Bill Winters has been the CEO of Standard Chartered PLC (LON:STAN) since 2015, and this article will examine the executive’s compensation with respect to the overall performance of the company. This analysis will also look to assess whether the CEO is appropriately paid, considering recent earnings growth and investor returns for Standard Chartered.
Comparing Standard Chartered PLC’s CEO Compensation With the industry
At the time of writing, our data shows that Standard Chartered PLC has a market capitalization of UK£14b, and reported total annual CEO compensation of UK£5.9m for the year to December 2019. That’s a slightly lower by 5.6% over the previous year. We think total compensation is more important but our data shows that the CEO salary is lower, at UK£2.4m.
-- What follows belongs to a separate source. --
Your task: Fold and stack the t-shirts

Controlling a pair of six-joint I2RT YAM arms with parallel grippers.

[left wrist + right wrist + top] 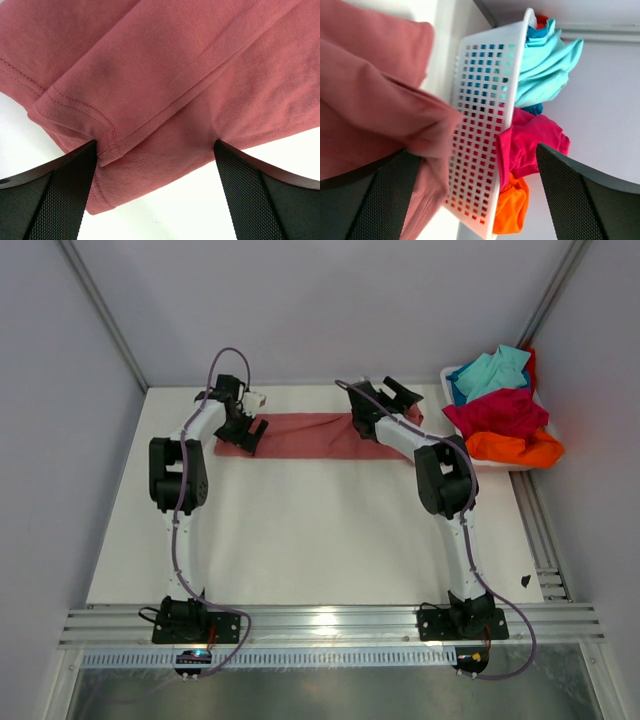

For comparison, other companies in the industry with market capitalizations above UK£6.3b, reported a median total CEO compensation of UK£1.7m. Hence, we can conclude that Bill Winters is remunerated higher than the industry median. What’s more, Bill Winters holds UK£8.0m worth of shares in the company in their own name.
Talking in terms of the industry, salary represented approximately 44% of total compensation out of all the companies we analyzed, while other remuneration made up 56% of the pie. There isn’t a significant difference between Standard Chartered and the broader market, in terms of salary allocation in the overall compensation package. If non-salary compensation dominates total pay, it’s an indicator that the executive’s salary is tied to company performance.
Standard Chartered PLC’s Growth
Standard Chartered PLC has seen its earnings per share (EPS) increase by 50% a year over the past three years. In the last year, its revenue changed by just 0.6%.
Shareholders would be glad to know that the company has improved itself over the last few years. It’s always a tough situation when revenues are not growing, but ultimately profits are more important. Looking ahead, you might want to check this free visual report on analyst forecasts for the company’s future earnings..
Has Standard Chartered PLC Been A Good Investment?
With a three year total loss of 43% for the shareholders, Standard Chartered PLC would certainly have some dissatisfied shareholders. This suggests it would be unwise for the company to pay the CEO too generously.
As we touched on above, Standard Chartered PLC is currently paying its CEO higher than the median pay for CEOs of companies belonging to the same industry and with similar market capitalizations. However, the earnings per share growth is certainly impressive, but we cannot say the same about the uninspiring shareholder returns (over the last three years). Considering overall performance, we can’t say Bill is underpaid, in fact compensation is definitely on the higher side.
CEO compensation is one thing, but it is also interesting to check if the CEO is buying or selling Standard Chartered (free visualization of insider trades).
Switching gears from Standard Chartered, if you’re hunting for a pristine balance sheet and premium returns, this free list of high return, low debt companies is a great place to look.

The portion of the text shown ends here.